**TASK OBJECTIVE:**
Starting with the line that contains "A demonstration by" and stopping after the line that contains "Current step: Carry", return each line below exactly as written, with no others.

· · · · ·

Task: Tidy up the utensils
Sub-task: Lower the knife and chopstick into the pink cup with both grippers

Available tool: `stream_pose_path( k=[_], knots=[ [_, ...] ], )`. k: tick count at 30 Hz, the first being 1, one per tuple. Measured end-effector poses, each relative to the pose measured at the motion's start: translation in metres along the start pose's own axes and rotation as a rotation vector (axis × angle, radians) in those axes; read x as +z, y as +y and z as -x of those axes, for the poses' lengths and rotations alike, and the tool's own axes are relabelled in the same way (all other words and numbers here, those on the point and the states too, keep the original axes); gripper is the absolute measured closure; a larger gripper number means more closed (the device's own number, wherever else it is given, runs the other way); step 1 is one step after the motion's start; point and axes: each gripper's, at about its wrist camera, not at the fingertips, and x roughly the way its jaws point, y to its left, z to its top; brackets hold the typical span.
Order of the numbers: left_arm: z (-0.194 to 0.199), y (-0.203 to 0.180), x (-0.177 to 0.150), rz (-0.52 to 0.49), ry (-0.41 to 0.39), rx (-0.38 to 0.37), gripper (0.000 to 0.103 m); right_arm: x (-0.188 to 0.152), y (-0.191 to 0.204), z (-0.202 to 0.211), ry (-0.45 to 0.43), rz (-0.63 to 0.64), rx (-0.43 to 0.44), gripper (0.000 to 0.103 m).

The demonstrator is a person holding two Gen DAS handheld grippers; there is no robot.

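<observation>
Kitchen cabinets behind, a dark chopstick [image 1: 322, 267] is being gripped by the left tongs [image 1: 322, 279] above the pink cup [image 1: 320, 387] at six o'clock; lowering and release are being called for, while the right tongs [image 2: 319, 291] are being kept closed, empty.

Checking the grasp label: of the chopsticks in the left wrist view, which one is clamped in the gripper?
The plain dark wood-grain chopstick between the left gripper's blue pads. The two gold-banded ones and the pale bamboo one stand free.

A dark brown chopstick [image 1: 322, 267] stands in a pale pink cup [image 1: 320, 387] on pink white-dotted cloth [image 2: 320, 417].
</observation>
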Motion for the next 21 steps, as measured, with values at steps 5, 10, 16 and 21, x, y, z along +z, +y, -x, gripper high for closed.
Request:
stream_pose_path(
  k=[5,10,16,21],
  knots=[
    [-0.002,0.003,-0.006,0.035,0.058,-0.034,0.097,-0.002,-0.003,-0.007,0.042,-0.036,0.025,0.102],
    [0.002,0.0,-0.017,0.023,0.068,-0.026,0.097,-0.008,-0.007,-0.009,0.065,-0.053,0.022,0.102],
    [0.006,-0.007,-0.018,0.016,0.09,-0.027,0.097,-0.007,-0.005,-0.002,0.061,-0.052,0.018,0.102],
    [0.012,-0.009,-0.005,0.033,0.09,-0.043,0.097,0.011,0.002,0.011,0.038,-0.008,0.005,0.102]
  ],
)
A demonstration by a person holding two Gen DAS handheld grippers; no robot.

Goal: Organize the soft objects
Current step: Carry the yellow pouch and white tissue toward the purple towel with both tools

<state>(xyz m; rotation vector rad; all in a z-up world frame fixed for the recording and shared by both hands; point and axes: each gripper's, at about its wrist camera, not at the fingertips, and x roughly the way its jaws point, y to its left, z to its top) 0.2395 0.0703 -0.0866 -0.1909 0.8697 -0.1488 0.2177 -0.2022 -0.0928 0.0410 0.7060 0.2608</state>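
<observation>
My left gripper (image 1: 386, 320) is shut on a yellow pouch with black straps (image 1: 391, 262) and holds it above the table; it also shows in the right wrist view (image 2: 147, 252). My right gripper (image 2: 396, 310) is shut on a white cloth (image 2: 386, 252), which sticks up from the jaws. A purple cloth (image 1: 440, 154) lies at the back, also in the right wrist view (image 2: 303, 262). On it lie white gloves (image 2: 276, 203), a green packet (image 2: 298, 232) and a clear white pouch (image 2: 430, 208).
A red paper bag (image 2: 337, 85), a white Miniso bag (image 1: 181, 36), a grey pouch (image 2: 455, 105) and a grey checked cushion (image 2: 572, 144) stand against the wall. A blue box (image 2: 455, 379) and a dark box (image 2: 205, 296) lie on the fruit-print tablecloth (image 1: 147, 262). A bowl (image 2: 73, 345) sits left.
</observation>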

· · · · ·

**WRITTEN SOLUTION:**
A demonstration by a person holding two Gen DAS handheld grippers; no robot.

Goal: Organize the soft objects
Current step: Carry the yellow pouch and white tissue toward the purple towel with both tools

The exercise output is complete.